### PROBLEM STATEMENT:
All lines at and after the one containing "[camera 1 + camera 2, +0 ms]", up to the end of the listing below, are to be printed exactly, with the pictures omitted.

--- INFORMATION SHOWN ---

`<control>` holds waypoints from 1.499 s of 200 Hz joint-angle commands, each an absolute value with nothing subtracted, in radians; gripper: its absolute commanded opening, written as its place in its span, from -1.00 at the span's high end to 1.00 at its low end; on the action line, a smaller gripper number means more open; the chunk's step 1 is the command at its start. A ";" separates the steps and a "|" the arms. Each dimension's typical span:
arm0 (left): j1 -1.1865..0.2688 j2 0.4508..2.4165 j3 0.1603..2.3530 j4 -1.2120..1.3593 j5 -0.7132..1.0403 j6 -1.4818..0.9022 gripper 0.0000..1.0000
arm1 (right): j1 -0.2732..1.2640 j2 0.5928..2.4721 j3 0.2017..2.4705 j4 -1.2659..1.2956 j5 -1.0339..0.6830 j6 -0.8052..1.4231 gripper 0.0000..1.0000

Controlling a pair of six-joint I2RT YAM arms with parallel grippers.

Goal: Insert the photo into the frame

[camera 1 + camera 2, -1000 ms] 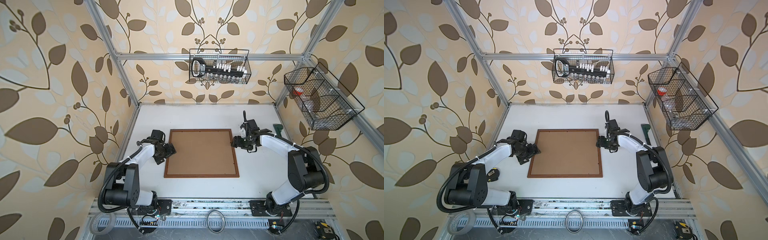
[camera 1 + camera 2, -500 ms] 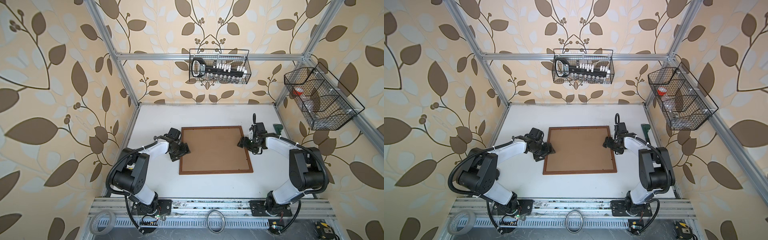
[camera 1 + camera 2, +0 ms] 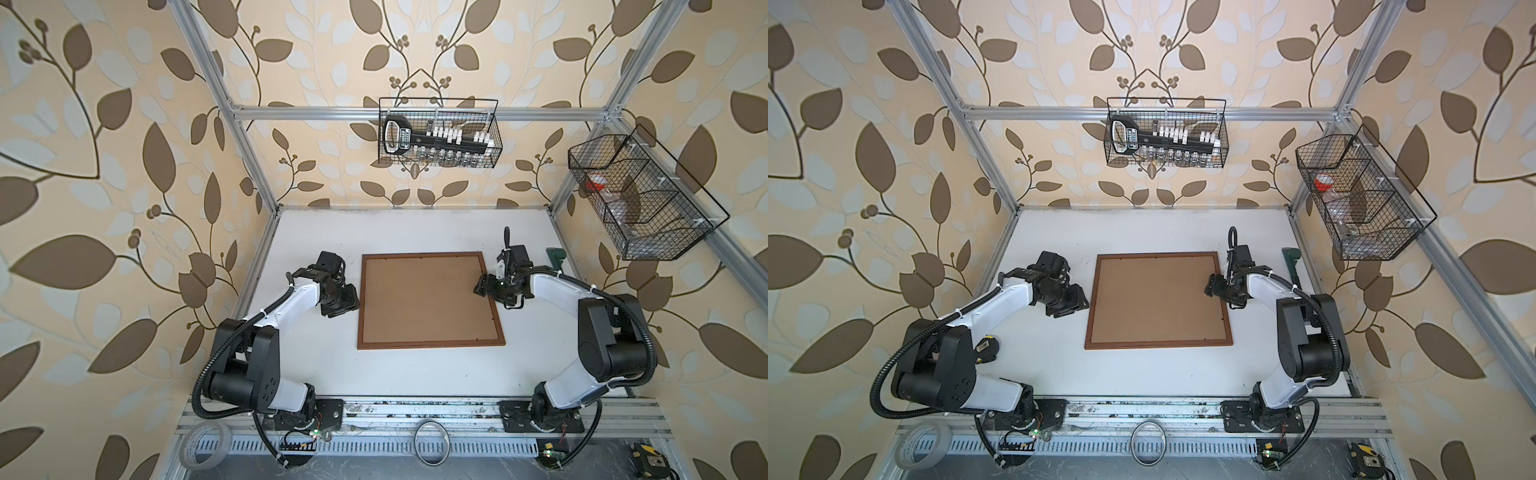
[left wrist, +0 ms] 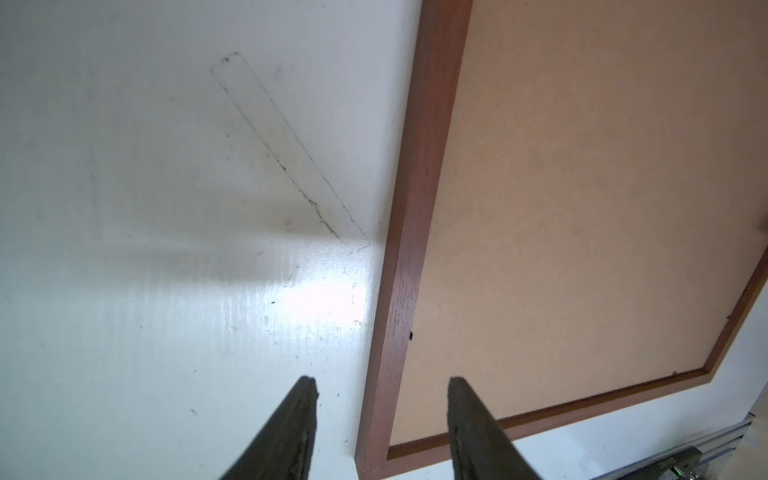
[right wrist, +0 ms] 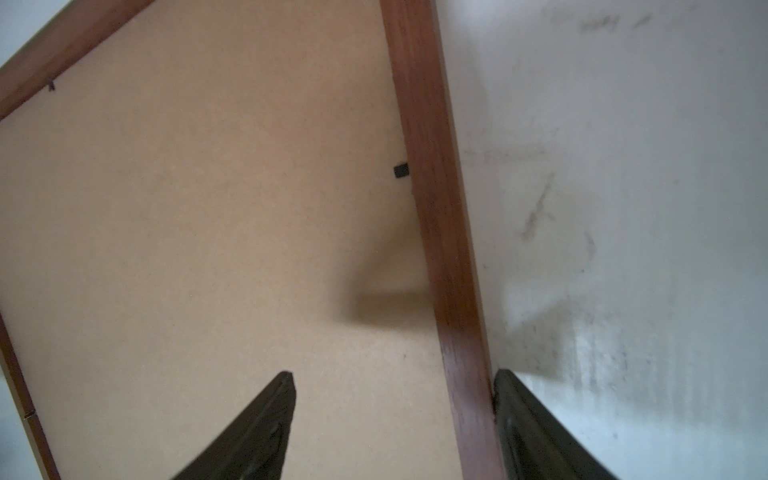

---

### REPLY TO THE EXERCISE:
[camera 1 + camera 2, +0 ms] 
[left wrist, +0 ms] 
[right wrist, +0 ms] 

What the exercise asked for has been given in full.